Stored data entries
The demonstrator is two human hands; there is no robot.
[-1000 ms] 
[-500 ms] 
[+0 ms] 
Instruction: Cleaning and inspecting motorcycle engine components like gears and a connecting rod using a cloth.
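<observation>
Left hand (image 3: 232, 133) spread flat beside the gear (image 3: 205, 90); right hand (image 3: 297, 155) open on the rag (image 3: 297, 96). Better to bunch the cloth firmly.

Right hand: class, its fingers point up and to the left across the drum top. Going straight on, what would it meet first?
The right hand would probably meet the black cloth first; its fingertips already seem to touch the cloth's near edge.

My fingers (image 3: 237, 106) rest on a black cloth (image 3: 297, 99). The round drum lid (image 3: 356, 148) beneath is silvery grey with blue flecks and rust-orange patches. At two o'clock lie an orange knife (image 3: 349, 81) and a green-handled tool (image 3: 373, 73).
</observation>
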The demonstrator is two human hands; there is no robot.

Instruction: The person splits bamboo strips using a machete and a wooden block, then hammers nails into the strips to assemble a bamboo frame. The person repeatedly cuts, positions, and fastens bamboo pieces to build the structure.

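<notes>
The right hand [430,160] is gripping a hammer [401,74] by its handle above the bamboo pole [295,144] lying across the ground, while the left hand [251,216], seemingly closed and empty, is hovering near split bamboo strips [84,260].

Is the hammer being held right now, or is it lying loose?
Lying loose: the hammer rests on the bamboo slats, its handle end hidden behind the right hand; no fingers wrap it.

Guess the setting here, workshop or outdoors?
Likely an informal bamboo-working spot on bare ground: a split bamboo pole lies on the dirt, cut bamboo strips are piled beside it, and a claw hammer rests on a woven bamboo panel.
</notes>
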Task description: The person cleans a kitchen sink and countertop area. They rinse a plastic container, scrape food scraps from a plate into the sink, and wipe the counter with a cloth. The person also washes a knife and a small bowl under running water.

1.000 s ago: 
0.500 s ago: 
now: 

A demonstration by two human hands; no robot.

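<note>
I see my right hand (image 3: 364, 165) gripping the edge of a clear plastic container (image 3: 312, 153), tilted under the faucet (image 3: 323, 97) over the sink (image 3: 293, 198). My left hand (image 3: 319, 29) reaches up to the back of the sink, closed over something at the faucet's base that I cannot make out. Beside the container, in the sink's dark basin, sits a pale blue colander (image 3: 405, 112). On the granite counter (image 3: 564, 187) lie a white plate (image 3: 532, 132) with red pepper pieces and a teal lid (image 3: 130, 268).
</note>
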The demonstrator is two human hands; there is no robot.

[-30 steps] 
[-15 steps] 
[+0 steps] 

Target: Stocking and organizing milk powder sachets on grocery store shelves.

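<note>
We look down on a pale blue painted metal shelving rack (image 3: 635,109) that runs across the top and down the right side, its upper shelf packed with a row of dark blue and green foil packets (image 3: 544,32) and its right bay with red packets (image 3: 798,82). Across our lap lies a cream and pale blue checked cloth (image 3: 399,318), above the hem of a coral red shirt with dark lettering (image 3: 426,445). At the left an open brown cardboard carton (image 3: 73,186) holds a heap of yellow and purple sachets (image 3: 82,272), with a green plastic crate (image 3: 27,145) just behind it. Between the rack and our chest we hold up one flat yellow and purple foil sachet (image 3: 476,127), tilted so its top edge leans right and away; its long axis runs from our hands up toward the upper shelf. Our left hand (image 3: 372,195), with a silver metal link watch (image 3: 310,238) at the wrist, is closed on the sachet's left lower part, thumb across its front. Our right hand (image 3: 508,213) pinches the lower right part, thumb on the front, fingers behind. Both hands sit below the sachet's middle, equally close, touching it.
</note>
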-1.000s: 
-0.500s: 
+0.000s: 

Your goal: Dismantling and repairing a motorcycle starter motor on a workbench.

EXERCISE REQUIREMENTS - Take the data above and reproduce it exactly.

TASK RESULT -
The demonstrator is two human hands; there is no robot.
[-1000 ms] 
[-500 ms] 
[+0 ms] 
Instruction: Cleaning and inspecting motorcycle engine components like gears and a connecting rod using a cloth.
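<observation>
Left hand (image 3: 232, 133) spread flat beside the gear (image 3: 205, 90); right hand (image 3: 297, 155) open on the rag (image 3: 297, 96). Better to bunch the cloth firmly.

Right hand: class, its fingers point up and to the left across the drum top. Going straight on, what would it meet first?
The right hand would probably meet the black cloth first; its fingertips already seem to touch the cloth's near edge.

My fingers (image 3: 237, 106) rest on a black cloth (image 3: 297, 99). The round drum lid (image 3: 356, 148) beneath is silvery grey with blue flecks and rust-orange patches. At two o'clock lie an orange knife (image 3: 349, 81) and a green-handled tool (image 3: 373, 73).
</observation>
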The demonstrator is two human hands; there is no robot.

Instruction: The person splits bamboo strips using a machete and a wooden block, then hammers nails into the strips to assemble a bamboo frame. The person repeatedly cuts, positions, and fastens bamboo pieces to build the structure.

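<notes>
The right hand [430,160] is gripping a hammer [401,74] by its handle above the bamboo pole [295,144] lying across the ground, while the left hand [251,216], seemingly closed and empty, is hovering near split bamboo strips [84,260].

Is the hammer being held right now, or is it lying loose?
Lying loose: the hammer rests on the bamboo slats, its handle end hidden behind the right hand; no fingers wrap it.

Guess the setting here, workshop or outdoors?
Likely an informal bamboo-working spot on bare ground: a split bamboo pole lies on the dirt, cut bamboo strips are piled beside it, and a claw hammer rests on a woven bamboo panel.
</notes>
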Task description: The person cleans a kitchen sink and countertop area. They rinse a plastic container, scrape food scraps from a plate into the sink, and wipe the counter with a cloth. The person also washes a knife and a small bowl under running water.

1.000 s ago: 
0.500 s ago: 
now: 

A demonstration by two human hands; no robot.

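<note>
I see my right hand (image 3: 364, 165) gripping the edge of a clear plastic container (image 3: 312, 153), tilted under the faucet (image 3: 323, 97) over the sink (image 3: 293, 198). My left hand (image 3: 319, 29) reaches up to the back of the sink, closed over something at the faucet's base that I cannot make out. Beside the container, in the sink's dark basin, sits a pale blue colander (image 3: 405, 112). On the granite counter (image 3: 564, 187) lie a white plate (image 3: 532, 132) with red pepper pieces and a teal lid (image 3: 130, 268).
</note>
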The demonstrator is two human hands; there is no robot.

[-30 steps] 
[-15 steps] 
[+0 steps] 

Target: Stocking and organizing milk powder sachets on grocery store shelves.

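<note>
We look down on a pale blue painted metal shelving rack (image 3: 635,109) that runs across the top and down the right side, its upper shelf packed with a row of dark blue and green foil packets (image 3: 544,32) and its right bay with red packets (image 3: 798,82). Across our lap lies a cream and pale blue checked cloth (image 3: 399,318), above the hem of a coral red shirt with dark lettering (image 3: 426,445). At the left an open brown cardboard carton (image 3: 73,186) holds a heap of yellow and purple sachets (image 3: 82,272), with a green plastic crate (image 3: 27,145) just behind it. Between the rack and our chest we hold up one flat yellow and purple foil sachet (image 3: 476,127), tilted so its top edge leans right and away; its long axis runs from our hands up toward the upper shelf. Our left hand (image 3: 372,195), with a silver metal link watch (image 3: 310,238) at the wrist, is closed on the sachet's left lower part, thumb across its front. Our right hand (image 3: 508,213) pinches the lower right part, thumb on the front, fingers behind. Both hands sit below the sachet's middle, equally close, touching it.
</note>
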-1.000s: 
-0.500s: 
+0.000s: 

Your goal: Dismantling and repairing a motorcycle starter motor on a workbench.

No more output is required.